The Ivanpah Solar Electric Generating System, built by Bechtel, is a joint
effort of NRG, Google, and BrightSource Energy, and is said to be the largest
state-of-the-art renewable energy production project of its kind.
Ivanpah is a $2.2 billion solar project in the California
desert consisting of
three solar thermal power plants on a 4,000-acre tract of public land near the Mojave
Desert and the California-Nevada border. The facility was financed in part by
$1.5 billion in federal loans,
utilizes more than 170,000 mirrors mounted to the ground that reflect
sunlight up to three 450-foot-high towers topped by boilers that heat water to
create steam, which in turn is used to generate electricity.
The green energy and climate change lobbies are, of course,
excited about from this dream-come-true example of how the U.S., and eventually
the world, can survive and thrive without pollution-causing coal-burning and
natural gas-burning electricity production facilities.
But their hopes have exceeded reality, as is so often the
case with these idealistic dreams. The project has three major problems, one of
which has produced a huge rift between the left’s internal factions. While
green energy folks are ecstatic over the huge solar plant, other
environmentalists are outraged that the plant has killed thousands of birds,
many of which are fried to death.
The second problem is that the so-called green energy plant
is not as green as you might expect: It burns fossil fuels and produces
pollution. Ivanpah burns natural gas each morning for start-up, up to 525 million cubic feet of
natural gas annually, and reportedly burned 867,740 million BTU of natural gas, which is enough
to power the annual needs of 20,660 Southern California homes, and it emitted
46,084 metric tons of carbon dioxide in 2014.

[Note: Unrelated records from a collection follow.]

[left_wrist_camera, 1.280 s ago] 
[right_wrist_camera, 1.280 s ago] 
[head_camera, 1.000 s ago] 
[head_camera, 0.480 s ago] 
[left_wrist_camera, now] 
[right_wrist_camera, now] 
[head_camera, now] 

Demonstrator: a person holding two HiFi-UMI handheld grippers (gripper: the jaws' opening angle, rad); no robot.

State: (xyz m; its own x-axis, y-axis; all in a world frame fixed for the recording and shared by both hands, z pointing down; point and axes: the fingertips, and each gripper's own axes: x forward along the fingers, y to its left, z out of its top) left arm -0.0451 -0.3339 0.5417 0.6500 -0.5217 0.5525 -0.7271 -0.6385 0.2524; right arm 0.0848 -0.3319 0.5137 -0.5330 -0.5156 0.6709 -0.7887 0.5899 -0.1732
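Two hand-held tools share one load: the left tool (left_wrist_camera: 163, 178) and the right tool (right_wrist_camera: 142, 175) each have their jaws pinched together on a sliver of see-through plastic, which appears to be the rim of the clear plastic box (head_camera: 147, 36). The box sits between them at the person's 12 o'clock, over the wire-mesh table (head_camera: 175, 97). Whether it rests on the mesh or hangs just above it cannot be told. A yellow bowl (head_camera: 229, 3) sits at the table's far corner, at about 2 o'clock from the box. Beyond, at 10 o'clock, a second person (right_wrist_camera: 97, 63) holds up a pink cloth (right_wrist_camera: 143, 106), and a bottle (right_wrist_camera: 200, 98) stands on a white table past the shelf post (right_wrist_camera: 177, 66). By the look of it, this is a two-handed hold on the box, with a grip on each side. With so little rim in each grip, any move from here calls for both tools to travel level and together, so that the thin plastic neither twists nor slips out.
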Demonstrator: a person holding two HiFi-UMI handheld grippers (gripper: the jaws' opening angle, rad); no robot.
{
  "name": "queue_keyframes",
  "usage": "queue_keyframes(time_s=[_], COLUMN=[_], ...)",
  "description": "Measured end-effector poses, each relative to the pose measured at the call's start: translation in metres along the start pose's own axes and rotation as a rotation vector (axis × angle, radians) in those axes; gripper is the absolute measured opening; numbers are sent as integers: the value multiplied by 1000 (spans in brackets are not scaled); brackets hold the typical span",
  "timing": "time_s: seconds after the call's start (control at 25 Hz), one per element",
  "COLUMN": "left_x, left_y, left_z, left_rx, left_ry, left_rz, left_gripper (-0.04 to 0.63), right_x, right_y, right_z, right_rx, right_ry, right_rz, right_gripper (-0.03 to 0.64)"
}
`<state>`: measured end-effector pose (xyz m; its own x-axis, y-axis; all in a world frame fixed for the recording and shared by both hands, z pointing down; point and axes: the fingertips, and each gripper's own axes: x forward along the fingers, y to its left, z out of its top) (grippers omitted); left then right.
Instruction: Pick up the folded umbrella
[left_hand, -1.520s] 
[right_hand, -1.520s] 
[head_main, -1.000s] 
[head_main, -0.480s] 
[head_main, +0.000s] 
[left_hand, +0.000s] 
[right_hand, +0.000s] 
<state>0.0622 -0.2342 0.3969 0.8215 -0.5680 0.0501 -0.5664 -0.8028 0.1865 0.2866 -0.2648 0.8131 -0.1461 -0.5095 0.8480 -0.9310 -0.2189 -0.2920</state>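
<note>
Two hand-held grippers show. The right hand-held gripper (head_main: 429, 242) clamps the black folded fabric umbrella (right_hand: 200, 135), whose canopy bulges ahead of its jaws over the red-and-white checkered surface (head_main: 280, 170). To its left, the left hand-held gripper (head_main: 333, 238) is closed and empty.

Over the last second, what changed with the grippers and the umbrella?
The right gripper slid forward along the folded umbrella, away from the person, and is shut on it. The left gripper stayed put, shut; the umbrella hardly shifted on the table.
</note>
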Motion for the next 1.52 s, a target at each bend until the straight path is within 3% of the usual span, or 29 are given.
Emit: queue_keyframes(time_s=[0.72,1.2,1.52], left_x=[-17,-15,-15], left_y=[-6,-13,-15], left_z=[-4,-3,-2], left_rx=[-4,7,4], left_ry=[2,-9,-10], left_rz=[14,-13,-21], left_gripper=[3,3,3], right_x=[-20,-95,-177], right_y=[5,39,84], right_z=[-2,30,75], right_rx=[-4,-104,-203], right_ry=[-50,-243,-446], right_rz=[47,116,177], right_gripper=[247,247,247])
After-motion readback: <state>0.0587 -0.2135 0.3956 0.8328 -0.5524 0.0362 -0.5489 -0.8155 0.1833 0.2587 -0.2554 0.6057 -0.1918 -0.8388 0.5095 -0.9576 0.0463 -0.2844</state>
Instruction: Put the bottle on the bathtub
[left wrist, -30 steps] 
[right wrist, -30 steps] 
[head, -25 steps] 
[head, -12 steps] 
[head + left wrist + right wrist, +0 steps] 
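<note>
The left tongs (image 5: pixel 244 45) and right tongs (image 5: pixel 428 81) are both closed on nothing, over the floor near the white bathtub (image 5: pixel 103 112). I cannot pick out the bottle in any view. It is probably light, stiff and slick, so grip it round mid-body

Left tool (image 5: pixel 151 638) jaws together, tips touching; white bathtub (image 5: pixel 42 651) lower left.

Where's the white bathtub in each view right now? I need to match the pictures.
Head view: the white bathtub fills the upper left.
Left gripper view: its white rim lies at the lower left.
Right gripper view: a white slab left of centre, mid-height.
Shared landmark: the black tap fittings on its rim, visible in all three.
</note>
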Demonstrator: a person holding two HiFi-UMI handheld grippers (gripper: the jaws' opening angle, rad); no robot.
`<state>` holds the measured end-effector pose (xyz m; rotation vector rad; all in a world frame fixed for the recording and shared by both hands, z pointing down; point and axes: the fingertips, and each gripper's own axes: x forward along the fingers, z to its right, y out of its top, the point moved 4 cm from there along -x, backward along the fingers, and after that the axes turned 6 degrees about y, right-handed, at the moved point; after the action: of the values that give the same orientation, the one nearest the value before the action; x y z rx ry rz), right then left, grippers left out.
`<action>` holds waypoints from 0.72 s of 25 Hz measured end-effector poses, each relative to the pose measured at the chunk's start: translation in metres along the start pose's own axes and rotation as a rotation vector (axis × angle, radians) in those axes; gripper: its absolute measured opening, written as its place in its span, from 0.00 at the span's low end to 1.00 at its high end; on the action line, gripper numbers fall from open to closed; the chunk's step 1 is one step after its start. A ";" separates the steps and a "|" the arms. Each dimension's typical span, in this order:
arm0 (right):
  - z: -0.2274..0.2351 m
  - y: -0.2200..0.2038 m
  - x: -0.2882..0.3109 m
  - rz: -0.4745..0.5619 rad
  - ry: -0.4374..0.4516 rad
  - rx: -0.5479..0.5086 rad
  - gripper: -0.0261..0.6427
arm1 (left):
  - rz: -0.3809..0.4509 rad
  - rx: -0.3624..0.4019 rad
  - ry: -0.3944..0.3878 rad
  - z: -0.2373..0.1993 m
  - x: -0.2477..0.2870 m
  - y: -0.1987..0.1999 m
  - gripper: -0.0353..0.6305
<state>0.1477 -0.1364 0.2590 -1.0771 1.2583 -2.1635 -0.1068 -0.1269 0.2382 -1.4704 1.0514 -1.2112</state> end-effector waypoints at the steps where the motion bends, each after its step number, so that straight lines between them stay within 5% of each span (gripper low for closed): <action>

Furthermore, it has so far failed to produce the expected
power it is
contractually required to deliver to PG&E Corp. As a result, the solar
plant may be forced to shut down unless the California Public Utilities
Commission gives permission for PG&E to overlook the shortfall and give
Ivanpah another year to sort out its problems.
The Wall Street
Journal reported that spokesmen for Ivanpah’s operator, BrightSource, and
NRG declined to comment on its future, but NRG said it has taken more than a
year to adjust equipment and learn how to best run it. The Journal also reported that the Energy Department supports
giving the plant, which started operating in early 2014, more time.
Advocates also paint an over-positive picture of solar
energy job creation. The Solar Energy Industries Association touts spectacular
job growth in the solar industry, boasting “the solar industry continues to
support robust job growth, creating 35,052 new jobs in 2015, a growth rate of
approximately twelve times greater than that of the overall economy.”
The overall job creation rate was a pitiful 1.74 percent,
and 12 times that figure means roughly 21 percent for the solar industry. That
sounds pretty good, but fast job growth during new industry “booms” is not
unusual. Touting such growth is good PR, even when it exaggerates reality.
But when you analyze this project, it quickly becomes clear
that government has more to do with this increase than does the actual market
demand for workers in solar energy. You, the taxpayer, heavily subsidized this
industry, and when taxpayer money pays the bills, an industry can and does
create jobs without a real demand for them.
Under President Barack Obama, the federal government has
wasted billions of dollars of hard-earned taxpayer money on green energy
efforts that failed, or under-performed, even as it enacted policies that
punished Americans working in the coal industry and related businesses with
substantial unemployment, created income problems in the economies of coal
producing states, and burdened all Americans with higher energy prices. The
administration’s tunnel vision on reducing the non-existent or miniscule
effects on the environment of fossil fuel energy production that have powered
the U.S. and most of the world for decades, has caused untold misery.
The heralded Solyndra debacle put 1,100 people out of work
when it closed down, and wasted $535 million in government loans. And, the Abound Solar plant, which
got $400 million in federal loan guarantees in 2010, when the Obama
administration sought to use stimulus funds to promote green energy, filed for
bankruptcy two years later. That facility sits unoccupied, is littered with
hazardous waste, broken glass and contaminated water, and will require an
estimated $3.7 million to clean and repair the building for use.
None of this pain and suffering was needed; the normal
progress of technological advancement would eventually have gradually replaced
fossil fuels as the primary source of electricity, when those less polluting
methods were up to the task, like the automobile replaced the horse and buggy.
Once the left gets an idea, however, it dives in head first,
eyes closed, with a “damn the torpedoes, full speed ahead” approach that
generally produces more harm than good.
Barack Obama lets nothing get in the way of his ideological
fantasies, least of all reality. Any harm and destruction that occurs is
regarded as necessary collateral damage on the way to his socialist Utopia.